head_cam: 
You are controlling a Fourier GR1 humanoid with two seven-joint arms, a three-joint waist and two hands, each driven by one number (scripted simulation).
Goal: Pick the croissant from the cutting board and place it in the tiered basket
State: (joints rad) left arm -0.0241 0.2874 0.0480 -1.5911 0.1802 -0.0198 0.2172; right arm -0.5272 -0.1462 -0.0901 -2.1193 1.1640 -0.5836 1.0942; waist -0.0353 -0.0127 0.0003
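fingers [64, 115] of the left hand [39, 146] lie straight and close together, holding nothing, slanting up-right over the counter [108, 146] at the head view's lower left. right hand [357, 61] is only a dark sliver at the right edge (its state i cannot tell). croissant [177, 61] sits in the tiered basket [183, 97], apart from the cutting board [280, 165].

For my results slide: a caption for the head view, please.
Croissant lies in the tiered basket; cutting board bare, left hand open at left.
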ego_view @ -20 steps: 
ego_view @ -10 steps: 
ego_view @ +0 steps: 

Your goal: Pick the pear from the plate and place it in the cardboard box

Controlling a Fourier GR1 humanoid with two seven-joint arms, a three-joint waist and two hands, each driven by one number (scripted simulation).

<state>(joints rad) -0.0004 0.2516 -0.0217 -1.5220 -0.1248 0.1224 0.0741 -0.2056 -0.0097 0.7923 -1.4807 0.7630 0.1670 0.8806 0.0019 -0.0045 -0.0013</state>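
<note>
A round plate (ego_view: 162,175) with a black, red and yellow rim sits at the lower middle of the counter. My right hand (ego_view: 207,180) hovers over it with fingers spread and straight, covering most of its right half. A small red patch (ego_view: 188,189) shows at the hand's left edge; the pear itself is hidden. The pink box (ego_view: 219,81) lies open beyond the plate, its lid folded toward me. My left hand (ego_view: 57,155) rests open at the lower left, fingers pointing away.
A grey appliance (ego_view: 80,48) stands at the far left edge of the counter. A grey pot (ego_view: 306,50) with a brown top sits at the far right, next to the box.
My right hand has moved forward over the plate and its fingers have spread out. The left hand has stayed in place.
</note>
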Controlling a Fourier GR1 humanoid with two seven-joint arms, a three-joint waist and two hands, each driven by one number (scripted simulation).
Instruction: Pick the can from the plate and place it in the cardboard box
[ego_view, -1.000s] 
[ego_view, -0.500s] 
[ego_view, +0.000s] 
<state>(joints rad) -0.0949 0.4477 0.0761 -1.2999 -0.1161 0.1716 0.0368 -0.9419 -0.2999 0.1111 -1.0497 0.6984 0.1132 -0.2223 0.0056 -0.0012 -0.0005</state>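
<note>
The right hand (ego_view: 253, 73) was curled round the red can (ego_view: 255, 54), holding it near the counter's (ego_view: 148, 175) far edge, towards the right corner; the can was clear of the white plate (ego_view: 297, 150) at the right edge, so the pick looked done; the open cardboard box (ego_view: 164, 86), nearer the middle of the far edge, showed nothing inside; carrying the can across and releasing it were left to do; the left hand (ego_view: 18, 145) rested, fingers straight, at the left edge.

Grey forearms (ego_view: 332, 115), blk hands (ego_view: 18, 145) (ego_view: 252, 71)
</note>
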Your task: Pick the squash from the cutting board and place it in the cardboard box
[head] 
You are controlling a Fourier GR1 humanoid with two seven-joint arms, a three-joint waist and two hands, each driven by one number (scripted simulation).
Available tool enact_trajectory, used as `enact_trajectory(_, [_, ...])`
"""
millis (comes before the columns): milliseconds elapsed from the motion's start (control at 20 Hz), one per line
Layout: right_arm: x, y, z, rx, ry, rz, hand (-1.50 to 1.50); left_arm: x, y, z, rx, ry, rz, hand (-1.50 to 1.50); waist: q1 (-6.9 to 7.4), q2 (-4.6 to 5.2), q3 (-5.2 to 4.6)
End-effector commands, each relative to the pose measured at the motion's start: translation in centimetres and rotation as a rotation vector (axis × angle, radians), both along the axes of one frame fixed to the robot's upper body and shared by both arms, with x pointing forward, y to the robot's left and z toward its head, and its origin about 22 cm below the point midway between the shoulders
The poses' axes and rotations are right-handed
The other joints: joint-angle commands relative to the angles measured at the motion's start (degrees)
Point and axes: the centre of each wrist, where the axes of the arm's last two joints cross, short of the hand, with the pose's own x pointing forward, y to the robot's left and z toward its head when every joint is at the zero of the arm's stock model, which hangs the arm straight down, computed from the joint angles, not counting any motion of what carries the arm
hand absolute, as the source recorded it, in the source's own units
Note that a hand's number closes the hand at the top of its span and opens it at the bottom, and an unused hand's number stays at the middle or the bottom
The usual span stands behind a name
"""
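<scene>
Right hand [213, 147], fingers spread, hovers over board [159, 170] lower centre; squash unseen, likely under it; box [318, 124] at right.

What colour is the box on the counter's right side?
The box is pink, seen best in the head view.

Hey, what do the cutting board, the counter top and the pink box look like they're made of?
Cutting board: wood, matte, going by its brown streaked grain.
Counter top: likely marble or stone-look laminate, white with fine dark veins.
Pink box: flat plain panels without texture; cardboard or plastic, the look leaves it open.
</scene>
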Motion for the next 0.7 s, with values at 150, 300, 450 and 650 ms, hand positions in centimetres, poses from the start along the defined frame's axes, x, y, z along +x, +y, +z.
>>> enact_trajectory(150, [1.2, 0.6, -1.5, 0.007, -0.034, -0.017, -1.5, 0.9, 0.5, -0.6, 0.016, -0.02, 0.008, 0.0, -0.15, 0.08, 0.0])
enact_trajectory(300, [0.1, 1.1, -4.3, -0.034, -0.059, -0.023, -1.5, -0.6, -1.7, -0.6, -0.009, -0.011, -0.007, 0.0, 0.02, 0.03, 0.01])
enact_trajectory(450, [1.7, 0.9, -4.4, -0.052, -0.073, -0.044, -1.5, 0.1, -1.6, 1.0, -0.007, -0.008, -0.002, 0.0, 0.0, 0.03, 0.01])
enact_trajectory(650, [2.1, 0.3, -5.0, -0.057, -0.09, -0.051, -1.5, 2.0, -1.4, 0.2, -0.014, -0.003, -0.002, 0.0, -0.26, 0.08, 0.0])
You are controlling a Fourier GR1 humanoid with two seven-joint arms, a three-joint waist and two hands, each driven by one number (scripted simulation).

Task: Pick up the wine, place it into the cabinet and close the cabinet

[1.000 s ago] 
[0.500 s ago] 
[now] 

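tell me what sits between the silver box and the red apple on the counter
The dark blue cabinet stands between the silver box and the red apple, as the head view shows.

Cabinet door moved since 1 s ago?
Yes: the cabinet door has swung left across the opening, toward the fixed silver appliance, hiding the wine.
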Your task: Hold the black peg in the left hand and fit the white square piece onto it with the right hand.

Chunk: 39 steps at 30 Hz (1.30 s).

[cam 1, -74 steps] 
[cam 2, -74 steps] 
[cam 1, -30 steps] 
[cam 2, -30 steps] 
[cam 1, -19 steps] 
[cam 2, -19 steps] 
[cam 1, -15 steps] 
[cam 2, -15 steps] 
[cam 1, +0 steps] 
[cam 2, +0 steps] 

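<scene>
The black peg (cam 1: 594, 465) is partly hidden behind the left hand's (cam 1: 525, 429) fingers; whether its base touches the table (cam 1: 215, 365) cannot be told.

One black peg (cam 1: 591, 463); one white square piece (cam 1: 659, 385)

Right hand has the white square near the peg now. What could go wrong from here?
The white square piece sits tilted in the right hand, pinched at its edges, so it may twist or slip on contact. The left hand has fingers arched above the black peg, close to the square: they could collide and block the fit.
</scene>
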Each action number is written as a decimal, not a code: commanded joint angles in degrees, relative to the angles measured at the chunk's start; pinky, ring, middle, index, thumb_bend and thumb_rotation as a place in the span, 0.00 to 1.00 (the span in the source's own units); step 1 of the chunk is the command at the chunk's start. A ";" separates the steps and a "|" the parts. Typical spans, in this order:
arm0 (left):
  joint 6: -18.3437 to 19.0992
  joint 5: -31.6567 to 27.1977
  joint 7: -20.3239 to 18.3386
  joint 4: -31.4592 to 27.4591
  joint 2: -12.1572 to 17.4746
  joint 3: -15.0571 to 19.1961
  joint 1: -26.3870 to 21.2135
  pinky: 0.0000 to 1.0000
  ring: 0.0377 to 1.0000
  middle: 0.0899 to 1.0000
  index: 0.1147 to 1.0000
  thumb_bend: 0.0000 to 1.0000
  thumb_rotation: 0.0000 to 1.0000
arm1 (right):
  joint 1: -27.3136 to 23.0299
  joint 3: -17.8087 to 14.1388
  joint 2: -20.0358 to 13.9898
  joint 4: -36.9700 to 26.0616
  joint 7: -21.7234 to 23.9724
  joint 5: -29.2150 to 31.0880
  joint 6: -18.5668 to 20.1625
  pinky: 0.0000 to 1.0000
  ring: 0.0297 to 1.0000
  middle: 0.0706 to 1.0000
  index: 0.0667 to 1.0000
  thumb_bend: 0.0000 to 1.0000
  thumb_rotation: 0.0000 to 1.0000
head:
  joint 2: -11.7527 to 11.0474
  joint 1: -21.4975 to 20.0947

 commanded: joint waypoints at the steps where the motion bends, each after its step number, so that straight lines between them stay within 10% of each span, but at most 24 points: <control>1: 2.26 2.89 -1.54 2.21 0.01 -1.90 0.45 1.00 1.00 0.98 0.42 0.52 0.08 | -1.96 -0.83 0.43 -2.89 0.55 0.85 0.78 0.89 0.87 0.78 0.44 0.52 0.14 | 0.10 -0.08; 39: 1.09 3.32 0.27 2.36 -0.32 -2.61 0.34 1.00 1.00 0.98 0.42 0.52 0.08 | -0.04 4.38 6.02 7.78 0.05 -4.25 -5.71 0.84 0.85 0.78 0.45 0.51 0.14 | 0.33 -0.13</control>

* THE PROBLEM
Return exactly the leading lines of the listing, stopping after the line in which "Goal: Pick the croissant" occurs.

* YOUR RESPONSE
head_cam: 
You are controlling a Fourier GR1 humanoid with two seven-joint arms, a three-joint waist and two hands, each driven by one number (scripted simulation).
Goal: Pick the croissant from the cutting board and place it in the tiered basket

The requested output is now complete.